Thursday, February 12, 2015

a memoir- a mug - and other thoughts-



I was eating breakfast and drinking out of my favorite mug and my mind wandered to the memory behind the mug.

It all began when I was taking voice lessons as a young 11/12 yr old.  My teacher (being the proper teacher she was) trained me on classical songs.  She started me on easy ones like Caro Mio Ben.  Pretty soon my voice was fairly well developed and I could sing pretty much anything (or so I thought until I turned 25 and I realized there’s even more!)

She was such a dear.  Of course I didn't realize how not good I actually was.  She tirelessly tried to teach me to site read and I could not seem to connect the dots.  She never told me I couldn't do a piece I wanted to either.  I've had voice teachers since say "I wouldn't try that."  (Of course, I always do it anyway).  Once I brought her this really complicated opera song and she broke it down for me note by note, rhythm by rhythm till I had it memorized backwards and forwards.  Of course, when I performed it in front of people I choked but the point is--I had a great teacher.

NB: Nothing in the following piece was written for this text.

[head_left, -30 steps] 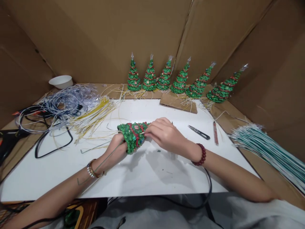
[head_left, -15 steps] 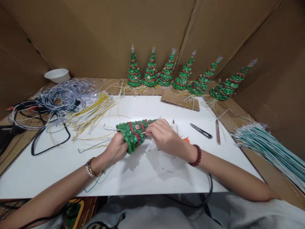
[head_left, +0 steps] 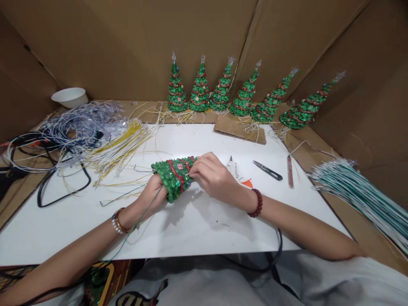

In her efforts to train me well she told me to submit for opera competitions.    Here's how I got in: we tirelessly practiced and submitted these CDs of me singing in the comfort of my voice teacher's home.

It was when I got in front of people that the stage fright was too unbearable for me to perform.  I always tried, poor soul.

So I went in to the first competition naive enough to think I had nothing to fear.  Then, suddenly, I found myself in my first "holding room" ever (up until that point I had waited in a giant auditorium with my friends for musicals tryouts).

I heard REAL opera singers.  This just sent my inferiority complex to max levels.

I don't even remember the actual audition.  The one thing I do remember is the adorable woman who led our group line up to the door of the audition.  She smilingly sympathized with her nerves (I remember thinking "this girl has never been nervous in her life.  What could she possibly know?").

Then she told us her audition trick.  Before she walks into a room she says to herself, "I'm fabulous and everybody loves me."  We laughed and the tension suddenly broke as she had us repeat, "I'm fabulous and everybody loves me."

It would be years before I discovered that everybody has a different trick and that you have to find what works for you.  I didn’t really work for me.  But that phrase has always been the catalyst that got me thinking, "I have to know I'm good right before I go on or I'll never BE good."

This was the Spotlight Awards and I never made it to the next round.  I went to another competition and in this one, I majorly choked because I was so nervous I stopped breathing.  Most important lesson in life: BREATHE!

Anyway, I burst into tears as soon as we made it out the doors.  My friends were sweetly trying to consol me while my mother stood there unsure what to do (my family doesn’t do emotional well).  It didn’t make a difference.  I violently cried.  I managed words between sobs, “I…was…terrible!”

Why couldn’t I believe I was fabulous and everybody loved me?  Because I guess I was always that child who was extremely observant and deeply cared.  I took everything and internalized it.  If my mother sighed I would think she was disinterested in what I had to say.  But that’s too much psychoanalysis of myself for this particular writing piece.

Suffice to say, I would continue to sing the rest of my life, even land a lead role in a musical.  But it would be many years before I truly believed that I was fabulous or that anyone loved me.

One day my voice teacher informed me that I had been invited to sing for a Ladies Luncheon for some ladies on the board (I believe) of Opera Pacific.  I’m fairly positive they picked someone else and when that person bailed, my voice teacher had favor with them somehow and they asked her if she had any students who could do it.  My voice teacher was always good at pulling things together last minute.  How do you explain something as strange as that otherwise?  It gets stranger.

When I arrived I found myself in the entryway of this historic house in Yorba Linda with none other than the winner of the Spotlight Awards.  I was flabbergasted.  They had sent us a complimentary DVD shortly after the awards of the awards themselves and I had watched this girl take home the 1,000 dollar scholarship prize.

She was even more sweet and humble in real life.  I was sort of star struck!  I just couldn’t believe what was happening.  By some stroke of luck or favor to my voice teacher I (the loser) was suddenly singing on par with the winner of the Spotlight awards.

After the performance, I received a goodie bag as a thank you.  Inside that goodie bag was this mug from one of their productions of Carmen, which, ironically, is the only opera I’ve ever seen.

Again, I don’t remember how the performance went.  But you can bet that I sang better than all of those auditions.  I wasn’t trying to earn anyone’s approval.  I was just enjoying the glory.  Someone had finally given me a stage and I was finally beginning to believe that I was at least a little fabulous.